Yep, Cells’ output is a waste, but at least it downloads the image, word never get it, tested against many emails:
WindowsApplication55.zip (19.6 KB)

@australian.dev.nerds On my side I see the image in the output PDF document:

out.zip (62.0 KB)

1 Like

Thanks, please kindly run my vs.net project sample below:
Some images in PCL output are rendered incorrectly, like negative:
WindowsApplication60.zip (6.2 MB)

Also, kindly let me know if running this same code base will download all images to embed to the output PDF?

@australian.dev.nerds
We have opened the following new ticket(s) in our internal issue tracking system and will deliver their fixes according to the terms mentioned in Free Support Policies.

Issue ID(s): WORDSNET-25575

You can obtain Paid Support Services if you need support on a priority basis, along with the direct access to our Paid Support management team.

PS: Images in output PDF looks correct on my side.

1 Like

Thanks, if you don’t mind, may I request one more case test:

WindowsApplication60.zip (6.2 MB)

Saving as pdf/ epub/ xps/ svg/ tif

Tiff / epub / xps - only saves the 1st page, possible to have all pages in a single file?

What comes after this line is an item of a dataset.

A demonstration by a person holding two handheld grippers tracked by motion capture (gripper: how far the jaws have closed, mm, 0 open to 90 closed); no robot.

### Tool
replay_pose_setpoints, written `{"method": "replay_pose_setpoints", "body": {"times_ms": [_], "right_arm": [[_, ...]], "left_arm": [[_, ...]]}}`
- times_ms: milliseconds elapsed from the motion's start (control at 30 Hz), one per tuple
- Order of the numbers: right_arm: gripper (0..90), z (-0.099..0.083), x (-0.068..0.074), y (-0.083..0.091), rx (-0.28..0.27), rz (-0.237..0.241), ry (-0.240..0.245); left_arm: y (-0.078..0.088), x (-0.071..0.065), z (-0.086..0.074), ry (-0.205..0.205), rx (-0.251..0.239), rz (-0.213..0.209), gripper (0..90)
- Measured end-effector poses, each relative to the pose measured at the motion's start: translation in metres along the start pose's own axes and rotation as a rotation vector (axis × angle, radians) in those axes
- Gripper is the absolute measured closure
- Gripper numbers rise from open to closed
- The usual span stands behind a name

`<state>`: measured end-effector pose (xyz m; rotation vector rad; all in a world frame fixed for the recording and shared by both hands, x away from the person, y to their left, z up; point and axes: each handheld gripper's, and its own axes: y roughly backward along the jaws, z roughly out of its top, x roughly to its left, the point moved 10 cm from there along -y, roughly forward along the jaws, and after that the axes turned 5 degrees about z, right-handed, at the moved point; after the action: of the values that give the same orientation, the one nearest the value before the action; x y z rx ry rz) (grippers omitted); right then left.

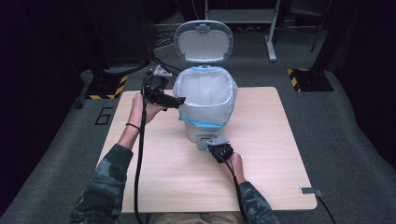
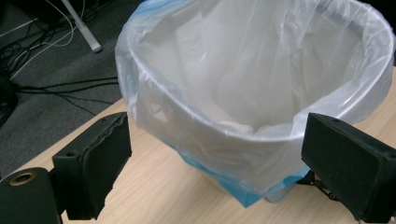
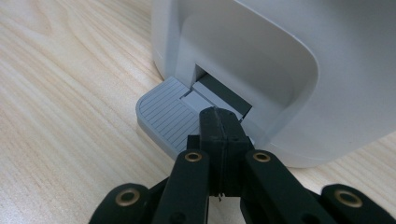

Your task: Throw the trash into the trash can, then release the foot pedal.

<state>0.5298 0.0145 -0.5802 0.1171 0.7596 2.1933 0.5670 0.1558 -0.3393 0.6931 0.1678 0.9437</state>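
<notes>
At the front foot of the bin, the right claw (image 3: 219, 116) has its two black jaws pressed flat together with nothing between them, and its tip rests on the grey ribbed plastic pedal (image 3: 163, 119) that juts from a recess in the base. That pedal belongs to a small white plastic pedal bin (image 1: 196, 131), which stands near the middle of the pale wood-grain counter (image 1: 271, 140); its oval white lid (image 1: 204, 42) is swung up and back, standing upright behind the mouth. A translucent white liner bag with a blue hem (image 2: 243, 107) is folded over the rim and hangs down the outer wall. The left claw (image 2: 210, 154) is spread wide, gripping nothing; seen along its own jaws, the bagged near rim lies between the two black pads (image 2: 100, 154), but neither pad touches it. From above, this left claw (image 1: 180, 100) sits level at the bin's left side, just beside the upper edge of the bag. Camouflage-patterned sleeves (image 1: 105, 186) enter from the near edge of the counter, and black cables (image 1: 138, 163) trail back from both claws.
</notes>
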Motion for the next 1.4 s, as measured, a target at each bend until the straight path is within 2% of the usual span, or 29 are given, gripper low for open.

And the image download problem I had earlier still exists, I disabled my whole Windows Firewall, can’t find the problem, are you running my exact project code above? If yes, any idea what might be wrong? :slight_smile:

@australian.dev.nerds As I can see output documents have 3 pages as expected. For example see XPS output produced by your code: xps.zip (124.9 KB)

Please also note, EPUB is not fixed page format, it is flow format more like HTML, it does not have a page concept.

The issues you have found earlier (filed as WORDSNET-25575) have been fixed in this Aspose.Words for .NET 23.7 update also available on NuGet.